A montagem do elenco está à altura do que se pode esperar de um time na Série B. Não é divisão para se fazer contratações espetaculares e também não há dinheiro em caixa para trazer jogadores de ponta. Problema, aliás, que não é particularidade corintiana. Os resultados obtidos pelo time até agora não conferem ao Corinthians uma supremacia absoluta sobre alguns rivais nesta nova morada. A exclusão das semifinais do Campeonato Paulista foi preocupante e o avanço na Copa do Brasil, embora falte um jogo, é reconfortante para o torcedor.
A Série B deste ano não tem tantos clubes de ponta acostumados à Série A como em outras épocas, mas é evidente que contra o Corinthians todo mundo buscará os seus quinze minutos de fama. E que fama!
OLHO NELE
Desde o Campeonato Paulista, e por conta dele, que o Santos é sempre excluído da lista de provável candidato ao título da Libertadores. Uma restrição aqui, outra ponderação ali e no time só vestem a camisa de coadjuvante. Pois este Santos, desprezado para muitos, vai em frente na Libertadores e estréia no Campeonato Brasileiro com aspirações ambiciosas. Vale observar que por ali não existe nenhum jogador que você escolha de primeira no par ou ímpar _ tal e qual na maioria dos clubes brasileiros _, mas o jeito de atuar e a confiança, principalmente esta, não deixam dúvidas: ali tem um time.

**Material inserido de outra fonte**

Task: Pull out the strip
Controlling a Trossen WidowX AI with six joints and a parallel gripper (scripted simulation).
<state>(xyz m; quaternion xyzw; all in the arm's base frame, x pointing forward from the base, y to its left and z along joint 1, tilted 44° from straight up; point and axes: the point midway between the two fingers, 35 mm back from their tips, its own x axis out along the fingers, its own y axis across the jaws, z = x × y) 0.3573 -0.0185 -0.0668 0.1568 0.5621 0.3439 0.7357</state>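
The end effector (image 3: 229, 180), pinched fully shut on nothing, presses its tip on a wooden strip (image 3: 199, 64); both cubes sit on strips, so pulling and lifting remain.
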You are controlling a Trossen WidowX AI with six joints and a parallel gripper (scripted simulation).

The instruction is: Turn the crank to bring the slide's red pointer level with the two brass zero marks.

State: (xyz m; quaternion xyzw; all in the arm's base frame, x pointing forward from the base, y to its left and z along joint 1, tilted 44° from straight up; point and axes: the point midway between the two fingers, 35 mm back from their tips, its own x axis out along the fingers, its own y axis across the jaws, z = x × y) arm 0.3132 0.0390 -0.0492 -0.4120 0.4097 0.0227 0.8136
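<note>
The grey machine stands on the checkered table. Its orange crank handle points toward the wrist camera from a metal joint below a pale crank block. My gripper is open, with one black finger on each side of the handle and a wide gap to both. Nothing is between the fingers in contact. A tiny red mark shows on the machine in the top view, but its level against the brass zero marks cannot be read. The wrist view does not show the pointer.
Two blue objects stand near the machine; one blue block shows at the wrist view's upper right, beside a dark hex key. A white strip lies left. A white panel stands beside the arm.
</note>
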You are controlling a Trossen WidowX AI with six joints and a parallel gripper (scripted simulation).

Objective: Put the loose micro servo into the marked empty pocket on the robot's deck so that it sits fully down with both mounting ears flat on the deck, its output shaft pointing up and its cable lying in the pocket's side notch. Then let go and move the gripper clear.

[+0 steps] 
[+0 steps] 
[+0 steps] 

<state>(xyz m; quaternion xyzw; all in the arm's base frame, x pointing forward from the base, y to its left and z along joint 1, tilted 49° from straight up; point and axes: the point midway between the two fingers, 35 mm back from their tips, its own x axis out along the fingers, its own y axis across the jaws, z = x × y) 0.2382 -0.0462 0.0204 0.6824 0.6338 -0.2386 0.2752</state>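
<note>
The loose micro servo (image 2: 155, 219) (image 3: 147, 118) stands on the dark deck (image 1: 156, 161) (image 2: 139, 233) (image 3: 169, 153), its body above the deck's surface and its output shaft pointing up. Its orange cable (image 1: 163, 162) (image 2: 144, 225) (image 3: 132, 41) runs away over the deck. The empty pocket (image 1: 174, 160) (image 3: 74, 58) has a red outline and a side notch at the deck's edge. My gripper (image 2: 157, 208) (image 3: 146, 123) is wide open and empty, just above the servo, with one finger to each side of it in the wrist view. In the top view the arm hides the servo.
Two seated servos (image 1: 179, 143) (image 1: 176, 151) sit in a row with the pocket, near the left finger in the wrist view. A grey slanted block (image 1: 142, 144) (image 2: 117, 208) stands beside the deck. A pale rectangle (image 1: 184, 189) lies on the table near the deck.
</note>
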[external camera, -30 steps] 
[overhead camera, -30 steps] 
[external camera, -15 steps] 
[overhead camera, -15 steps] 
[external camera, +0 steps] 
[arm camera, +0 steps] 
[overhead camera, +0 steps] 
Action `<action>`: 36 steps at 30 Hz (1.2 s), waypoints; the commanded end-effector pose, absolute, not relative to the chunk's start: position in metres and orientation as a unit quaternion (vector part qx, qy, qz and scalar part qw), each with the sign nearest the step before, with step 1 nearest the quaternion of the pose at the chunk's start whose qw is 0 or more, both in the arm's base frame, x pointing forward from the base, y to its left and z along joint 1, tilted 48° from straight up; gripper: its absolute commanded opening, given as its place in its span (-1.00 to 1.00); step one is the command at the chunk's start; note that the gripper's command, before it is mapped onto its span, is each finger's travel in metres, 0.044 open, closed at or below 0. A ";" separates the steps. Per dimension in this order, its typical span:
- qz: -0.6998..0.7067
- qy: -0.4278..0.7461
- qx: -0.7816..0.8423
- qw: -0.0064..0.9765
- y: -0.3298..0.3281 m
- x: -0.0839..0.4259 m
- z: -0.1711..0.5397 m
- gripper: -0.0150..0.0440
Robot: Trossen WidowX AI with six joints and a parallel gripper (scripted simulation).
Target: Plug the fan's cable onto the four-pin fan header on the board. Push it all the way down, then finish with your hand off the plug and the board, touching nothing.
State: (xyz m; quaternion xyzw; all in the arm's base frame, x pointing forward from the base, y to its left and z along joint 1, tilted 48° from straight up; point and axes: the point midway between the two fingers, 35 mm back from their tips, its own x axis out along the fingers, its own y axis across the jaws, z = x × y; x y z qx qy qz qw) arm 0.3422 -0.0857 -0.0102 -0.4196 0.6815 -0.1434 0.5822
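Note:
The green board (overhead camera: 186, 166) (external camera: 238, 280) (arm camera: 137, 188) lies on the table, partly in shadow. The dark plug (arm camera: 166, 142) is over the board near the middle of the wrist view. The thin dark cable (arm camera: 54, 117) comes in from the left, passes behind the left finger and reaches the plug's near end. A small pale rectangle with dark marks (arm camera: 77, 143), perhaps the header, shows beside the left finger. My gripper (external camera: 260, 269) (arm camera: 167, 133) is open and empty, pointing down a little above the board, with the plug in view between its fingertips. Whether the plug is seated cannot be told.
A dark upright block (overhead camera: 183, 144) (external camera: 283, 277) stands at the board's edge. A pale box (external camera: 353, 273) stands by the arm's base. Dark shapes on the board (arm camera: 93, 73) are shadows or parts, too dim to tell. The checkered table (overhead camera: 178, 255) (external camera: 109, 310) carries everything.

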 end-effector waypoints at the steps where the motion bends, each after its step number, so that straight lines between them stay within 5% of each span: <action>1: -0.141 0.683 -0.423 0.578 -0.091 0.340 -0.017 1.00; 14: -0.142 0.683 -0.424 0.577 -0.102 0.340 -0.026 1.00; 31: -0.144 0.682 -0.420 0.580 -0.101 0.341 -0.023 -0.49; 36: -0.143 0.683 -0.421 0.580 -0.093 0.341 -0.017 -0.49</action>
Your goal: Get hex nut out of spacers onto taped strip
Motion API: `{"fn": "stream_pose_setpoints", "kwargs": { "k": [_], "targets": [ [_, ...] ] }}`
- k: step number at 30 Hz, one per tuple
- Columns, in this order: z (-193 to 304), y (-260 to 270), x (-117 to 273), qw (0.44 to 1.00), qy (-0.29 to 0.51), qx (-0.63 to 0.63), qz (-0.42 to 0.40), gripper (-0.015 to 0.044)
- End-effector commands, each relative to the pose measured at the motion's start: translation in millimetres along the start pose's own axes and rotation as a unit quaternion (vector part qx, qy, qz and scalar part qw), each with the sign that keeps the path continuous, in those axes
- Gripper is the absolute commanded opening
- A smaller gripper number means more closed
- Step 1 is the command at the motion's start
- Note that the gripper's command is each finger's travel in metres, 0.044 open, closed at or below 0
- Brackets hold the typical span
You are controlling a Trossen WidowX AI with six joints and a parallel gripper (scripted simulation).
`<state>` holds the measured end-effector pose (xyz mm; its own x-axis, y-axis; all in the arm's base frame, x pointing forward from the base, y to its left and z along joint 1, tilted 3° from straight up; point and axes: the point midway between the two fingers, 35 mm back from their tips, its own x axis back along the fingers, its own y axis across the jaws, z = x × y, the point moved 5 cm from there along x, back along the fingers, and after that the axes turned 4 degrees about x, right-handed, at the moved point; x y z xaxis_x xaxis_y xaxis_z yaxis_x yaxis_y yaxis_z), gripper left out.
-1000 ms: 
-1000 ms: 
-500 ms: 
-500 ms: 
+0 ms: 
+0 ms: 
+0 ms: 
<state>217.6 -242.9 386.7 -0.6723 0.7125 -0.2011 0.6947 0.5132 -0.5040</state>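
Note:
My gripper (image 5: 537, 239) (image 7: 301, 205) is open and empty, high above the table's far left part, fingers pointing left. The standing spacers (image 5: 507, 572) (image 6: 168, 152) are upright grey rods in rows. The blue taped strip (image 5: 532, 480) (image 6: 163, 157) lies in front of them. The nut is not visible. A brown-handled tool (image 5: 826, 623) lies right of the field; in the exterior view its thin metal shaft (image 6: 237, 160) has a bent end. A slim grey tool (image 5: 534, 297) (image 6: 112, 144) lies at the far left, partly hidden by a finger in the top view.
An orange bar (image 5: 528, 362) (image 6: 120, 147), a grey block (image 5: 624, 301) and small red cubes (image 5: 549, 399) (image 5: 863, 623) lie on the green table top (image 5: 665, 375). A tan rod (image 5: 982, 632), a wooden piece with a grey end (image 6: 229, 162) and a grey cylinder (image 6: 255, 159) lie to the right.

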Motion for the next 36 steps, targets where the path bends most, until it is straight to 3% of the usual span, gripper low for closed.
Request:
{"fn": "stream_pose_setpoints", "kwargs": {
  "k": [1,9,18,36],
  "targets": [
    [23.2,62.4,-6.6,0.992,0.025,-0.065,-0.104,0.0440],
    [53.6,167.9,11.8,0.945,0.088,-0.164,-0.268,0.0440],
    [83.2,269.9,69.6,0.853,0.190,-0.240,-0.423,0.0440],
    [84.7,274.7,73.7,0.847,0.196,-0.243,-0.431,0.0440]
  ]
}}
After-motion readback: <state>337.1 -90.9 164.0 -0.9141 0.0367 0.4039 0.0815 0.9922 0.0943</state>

Antes que me acusem de ficar indiferente ao Campeonato Brasileiro, o aviso faz-se necessário: o deste ano _ visto de cima da ponte e a léguas de distância do fim _ parece que será mais equilibrado do que o do ano passado. Pode ser que eu quebre a cara, o que não é muito difícil.
EXEMPLO E…….EXEMPLO
O San Lorenzo, que sempre tinha o sobrenome de Almagro na sua carteira de identidade (ou seria RG?), não faz parte das equipes badaladas do futebol argentino. Este papel cabe ao todo-poderoso e imbatível (no Brasil, a gente não consegue tratá-lo de outra forma) Boca Juniors e ao River Plate (nem tão poderoso e tampouco imbatível).
Entre os grandes momentos desta Libertadores _ não confundam com vexame _, o San Lorenzo contribuiu com dois. Perdia de 2 a 0 para o Real Potosi _ que atua naquela cidade alta e deu de cinco no Cruzeiro _, quando virou o jogo para 3 a 2. Na noite de quinta-feira, o San Lorenzo ficou com 10 no primeiro tempo; nove no segundo e viu descer pela goela abaixo dois a zero. Nada tão estranho assim para os jogadores do San Lorenzo. Empataram e estão na próxima fase da Libertadores. Diante do River Plate, o segundo mais poderoso.
Em tempos de exagerada valorização das palestras motivacionais seria muito mais interessante falar do San Lorenzo para a rapaziada que assina a súmula e ganha o pão nosso de cada dia dando chutes e olhando para os céus. O efeito seria melhor.